Keywords:
Staging, Computer Applications-Detection, diagnosis, Neural networks, MR, CT, Neuroradiology brain, CNS, Artificial Intelligence, Segmentation, Cancer, Neoplasia, Tissue characterisation
Authors:
A. Nanapragasam1, P. de Souza2, H. Harvey2; 1Newcastle/UK, 2London/UK
DOI:
10.26044/ecr2019/C-3246
Conclusion
We hope to have demonstrated the utility of machine learning and deep learning in the creation of a unified workflow for the non-invasive prognostication of glioma.
From automated tumour segmentation,
to the generation of clinically useful quantitative radiomic biomarkers,
and finally to the creation of prognostic models,
machine learning has demonstrated its role in the provision of personalised medicine.
The early work in this field is promising,
but the work is still in its infancy.
The numbers of patients used for machine learning training is relatively low,
and often from a single centre.
For greater validity and reduction of bias,
future work will have to explore means of analysing much larger volumes of data.
We also note that the means of data collection varies from study to study,
this precludes a statistical cross-centre validation.
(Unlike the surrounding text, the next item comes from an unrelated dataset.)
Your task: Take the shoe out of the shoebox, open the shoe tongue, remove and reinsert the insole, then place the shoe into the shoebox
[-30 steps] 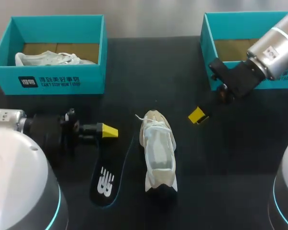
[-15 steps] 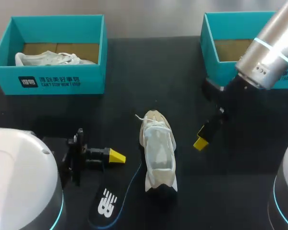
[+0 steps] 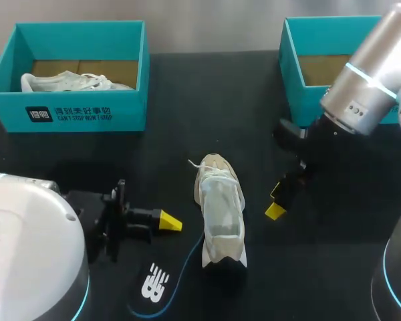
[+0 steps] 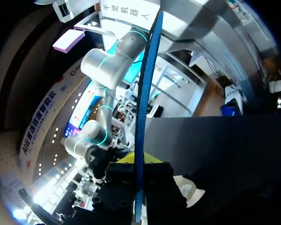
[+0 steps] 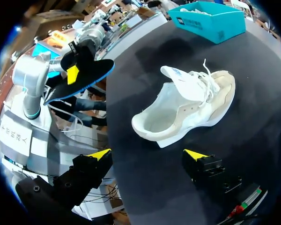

Further research groups may want to consider taking a standardised approach such that comparison can be made across papers.
While the majority of papers reviewed considered imaging as their sole input to the machine learning algorithms,
there is benefit to incorporating clinical,
histopathological and biochemical factors.
This should further increase the accuracy of these models.
The existing body of work supports the principle of machine learning as a tool for glioma prognostication.
However,
further work on a larger scale is necessitated before widespread uptake of this tool can be advocated.